Global business practices and human rights: new directions

McCall-Smith, Kasey (2012). Global business practices and human rights: new directions. In: Pönkä, Ville and Kozlowska-Rautiainen, Daria eds. Business Law Forum, Volume 2012. Helsinki: Lakimiesliiton Kustannus, pp. 313–351.



Across the world global business practice is developing at a frenetic pace. Transnational corporations functioning across multiple states face increasingly complex layers of law and regulation, including human rights. Businesses can no longer afford to ignore human rights and the recent UN ‘Protect, Respect and Remedy’ framework for Transnational Businesses has catapulted the corporate connection to human rights violations into the limelight. This article seeks to flesh out the connection between business and human rights. Specifically it will consider in what ways transnational corporations have been either complicit or complacent in human rights violations and what forward-thinking efforts can prevent future acts of the same.

While it is still uncommon for companies to find themselves direct defendants in human rights cases, an increasing number of cases have been filed in the US utilising the Alien Tort Statute (ATS).
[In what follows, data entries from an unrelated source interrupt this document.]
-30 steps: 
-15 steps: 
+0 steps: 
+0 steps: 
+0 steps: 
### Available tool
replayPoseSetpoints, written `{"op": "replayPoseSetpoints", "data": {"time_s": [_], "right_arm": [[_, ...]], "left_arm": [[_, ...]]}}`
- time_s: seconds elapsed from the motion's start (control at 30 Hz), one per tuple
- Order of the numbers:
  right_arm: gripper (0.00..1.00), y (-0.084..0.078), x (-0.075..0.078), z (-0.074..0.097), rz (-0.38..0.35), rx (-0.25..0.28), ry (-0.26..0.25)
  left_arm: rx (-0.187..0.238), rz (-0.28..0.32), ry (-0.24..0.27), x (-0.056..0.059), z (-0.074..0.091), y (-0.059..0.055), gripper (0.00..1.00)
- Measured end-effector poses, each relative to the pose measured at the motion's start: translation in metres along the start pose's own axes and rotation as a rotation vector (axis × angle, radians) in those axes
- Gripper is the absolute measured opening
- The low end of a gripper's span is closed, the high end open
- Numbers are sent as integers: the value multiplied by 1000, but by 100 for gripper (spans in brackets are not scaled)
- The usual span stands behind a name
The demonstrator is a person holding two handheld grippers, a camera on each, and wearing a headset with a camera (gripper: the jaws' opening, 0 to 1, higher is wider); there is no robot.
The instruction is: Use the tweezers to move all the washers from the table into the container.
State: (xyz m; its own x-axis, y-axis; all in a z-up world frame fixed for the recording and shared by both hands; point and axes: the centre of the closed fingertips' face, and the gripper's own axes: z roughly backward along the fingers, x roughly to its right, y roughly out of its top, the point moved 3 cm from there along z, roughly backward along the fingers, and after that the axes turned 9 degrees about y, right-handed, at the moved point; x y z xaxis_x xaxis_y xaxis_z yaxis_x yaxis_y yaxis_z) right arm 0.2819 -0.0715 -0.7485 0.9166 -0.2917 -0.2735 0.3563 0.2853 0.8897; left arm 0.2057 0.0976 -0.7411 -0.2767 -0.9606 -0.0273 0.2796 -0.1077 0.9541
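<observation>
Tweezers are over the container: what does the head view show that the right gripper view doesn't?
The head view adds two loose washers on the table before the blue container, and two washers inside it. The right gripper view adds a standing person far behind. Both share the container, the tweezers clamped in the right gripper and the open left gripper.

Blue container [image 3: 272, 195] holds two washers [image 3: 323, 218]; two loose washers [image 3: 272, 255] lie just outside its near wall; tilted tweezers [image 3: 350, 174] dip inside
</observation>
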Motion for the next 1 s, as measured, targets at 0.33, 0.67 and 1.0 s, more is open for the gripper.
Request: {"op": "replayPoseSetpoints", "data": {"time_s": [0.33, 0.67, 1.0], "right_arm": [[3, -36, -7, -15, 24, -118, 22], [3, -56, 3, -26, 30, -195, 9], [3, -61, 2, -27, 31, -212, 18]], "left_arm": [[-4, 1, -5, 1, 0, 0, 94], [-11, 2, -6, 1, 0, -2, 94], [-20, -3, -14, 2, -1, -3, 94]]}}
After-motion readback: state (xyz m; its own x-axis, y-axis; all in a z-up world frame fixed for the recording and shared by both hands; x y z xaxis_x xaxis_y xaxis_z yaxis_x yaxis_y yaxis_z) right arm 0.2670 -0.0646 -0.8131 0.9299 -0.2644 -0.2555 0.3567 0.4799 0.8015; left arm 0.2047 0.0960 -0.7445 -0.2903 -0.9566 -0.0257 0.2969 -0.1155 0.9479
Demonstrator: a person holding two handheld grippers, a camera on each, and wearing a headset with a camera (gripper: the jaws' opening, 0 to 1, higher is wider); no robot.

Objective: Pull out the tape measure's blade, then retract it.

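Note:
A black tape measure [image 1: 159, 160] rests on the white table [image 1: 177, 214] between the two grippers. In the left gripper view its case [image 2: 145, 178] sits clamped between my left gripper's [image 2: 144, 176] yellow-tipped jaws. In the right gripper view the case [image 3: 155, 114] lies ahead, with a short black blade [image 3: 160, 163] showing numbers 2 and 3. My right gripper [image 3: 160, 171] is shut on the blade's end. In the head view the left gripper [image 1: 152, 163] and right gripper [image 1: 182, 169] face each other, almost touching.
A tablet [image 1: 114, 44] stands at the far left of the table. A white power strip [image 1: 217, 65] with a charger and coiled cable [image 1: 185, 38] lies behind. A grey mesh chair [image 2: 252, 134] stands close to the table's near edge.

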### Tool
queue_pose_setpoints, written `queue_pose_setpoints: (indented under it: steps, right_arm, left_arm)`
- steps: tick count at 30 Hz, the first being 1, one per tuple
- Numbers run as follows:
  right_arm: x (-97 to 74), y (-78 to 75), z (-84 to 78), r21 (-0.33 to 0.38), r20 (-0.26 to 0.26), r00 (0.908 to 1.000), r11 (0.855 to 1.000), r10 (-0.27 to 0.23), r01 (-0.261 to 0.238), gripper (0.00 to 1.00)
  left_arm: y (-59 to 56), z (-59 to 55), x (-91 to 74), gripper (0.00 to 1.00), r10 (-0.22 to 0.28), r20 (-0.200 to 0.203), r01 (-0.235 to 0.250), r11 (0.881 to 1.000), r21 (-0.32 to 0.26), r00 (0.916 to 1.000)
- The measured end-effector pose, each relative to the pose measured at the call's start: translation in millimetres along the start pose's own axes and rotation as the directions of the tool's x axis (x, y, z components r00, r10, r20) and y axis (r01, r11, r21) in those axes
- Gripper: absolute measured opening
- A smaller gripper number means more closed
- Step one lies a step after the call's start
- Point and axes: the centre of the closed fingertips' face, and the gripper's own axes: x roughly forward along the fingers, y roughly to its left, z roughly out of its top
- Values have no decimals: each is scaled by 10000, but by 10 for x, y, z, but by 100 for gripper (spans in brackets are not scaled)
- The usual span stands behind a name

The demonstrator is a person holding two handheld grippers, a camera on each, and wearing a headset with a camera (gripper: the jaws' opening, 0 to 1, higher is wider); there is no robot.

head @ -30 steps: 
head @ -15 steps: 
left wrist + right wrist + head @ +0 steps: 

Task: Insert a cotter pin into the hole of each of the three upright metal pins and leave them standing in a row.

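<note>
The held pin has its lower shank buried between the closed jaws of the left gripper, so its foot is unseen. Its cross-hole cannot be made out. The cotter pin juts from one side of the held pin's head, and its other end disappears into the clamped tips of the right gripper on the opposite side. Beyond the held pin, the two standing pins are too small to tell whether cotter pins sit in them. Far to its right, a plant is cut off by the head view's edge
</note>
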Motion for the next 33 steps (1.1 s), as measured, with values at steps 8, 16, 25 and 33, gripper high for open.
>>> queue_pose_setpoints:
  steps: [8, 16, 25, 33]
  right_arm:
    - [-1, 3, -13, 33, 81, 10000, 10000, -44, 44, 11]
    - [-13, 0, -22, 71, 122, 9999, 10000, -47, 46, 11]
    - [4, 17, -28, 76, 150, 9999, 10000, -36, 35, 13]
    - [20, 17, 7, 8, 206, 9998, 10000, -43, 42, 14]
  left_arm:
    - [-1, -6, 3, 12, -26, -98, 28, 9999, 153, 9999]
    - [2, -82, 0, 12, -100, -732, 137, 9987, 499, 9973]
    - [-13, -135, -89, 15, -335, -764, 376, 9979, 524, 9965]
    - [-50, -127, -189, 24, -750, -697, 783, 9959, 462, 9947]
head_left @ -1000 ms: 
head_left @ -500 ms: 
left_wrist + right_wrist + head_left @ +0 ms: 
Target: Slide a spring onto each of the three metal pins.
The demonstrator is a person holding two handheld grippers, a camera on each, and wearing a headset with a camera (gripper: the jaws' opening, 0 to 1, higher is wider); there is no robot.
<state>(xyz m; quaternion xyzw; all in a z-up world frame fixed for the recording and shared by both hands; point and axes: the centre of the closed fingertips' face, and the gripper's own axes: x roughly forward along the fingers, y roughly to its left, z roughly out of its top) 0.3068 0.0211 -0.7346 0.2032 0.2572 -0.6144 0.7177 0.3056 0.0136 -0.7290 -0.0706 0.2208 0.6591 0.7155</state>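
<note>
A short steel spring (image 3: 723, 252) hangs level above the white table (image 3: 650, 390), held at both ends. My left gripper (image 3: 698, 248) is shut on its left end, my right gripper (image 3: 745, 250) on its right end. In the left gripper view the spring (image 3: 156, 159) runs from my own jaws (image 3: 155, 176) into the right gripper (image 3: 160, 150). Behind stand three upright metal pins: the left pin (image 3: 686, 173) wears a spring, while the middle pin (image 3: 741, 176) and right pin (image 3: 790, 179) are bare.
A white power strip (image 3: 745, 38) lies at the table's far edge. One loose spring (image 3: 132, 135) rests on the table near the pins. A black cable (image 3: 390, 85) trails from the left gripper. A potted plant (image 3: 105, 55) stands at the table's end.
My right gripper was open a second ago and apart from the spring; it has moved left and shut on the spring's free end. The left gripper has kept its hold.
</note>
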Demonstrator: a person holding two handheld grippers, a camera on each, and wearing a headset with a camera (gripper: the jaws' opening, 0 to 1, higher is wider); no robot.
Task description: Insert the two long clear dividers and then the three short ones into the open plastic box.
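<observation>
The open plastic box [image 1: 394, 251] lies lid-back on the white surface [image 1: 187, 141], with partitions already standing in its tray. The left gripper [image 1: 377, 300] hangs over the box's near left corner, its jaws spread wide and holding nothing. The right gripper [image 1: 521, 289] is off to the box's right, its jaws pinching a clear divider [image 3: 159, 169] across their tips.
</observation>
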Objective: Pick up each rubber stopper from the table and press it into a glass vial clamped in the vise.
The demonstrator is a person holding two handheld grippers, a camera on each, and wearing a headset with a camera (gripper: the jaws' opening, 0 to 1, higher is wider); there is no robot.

While ATS claims for human rights violations are still under scrutiny, early in 2012 the US Supreme Court heard Kiobel v Royal Dutch Petroleum and in October will hear a second round of arguments on the issue of whether victims of human rights violations in any state may sue the alleged perpetrators in US federal court. The potential effects of this case on international business activity are far-reaching. In addition to examining businesses as direct defendants, this article will explore the backlash resulting from successful human rights violation claims against states based on industrial activity. The repercussions for ill-conceived business activities have included exclusion from states and loss of investor confidence but these may represent only the tip of the iceberg. Finally it will consider the ‘Protect, Respect and Remedy’ Framework and the Guiding Principles that seek to embed the framework into global business practice, including the need for human rights due diligence.

Global business activity and practice is multi-faceted and far from homogenous. The one consideration that is common and can no longer be ignored is the responsibility of transnational corporations to respect human rights. While a challenge, there are simple business practices that can ensure companies stay on the right side of human rights.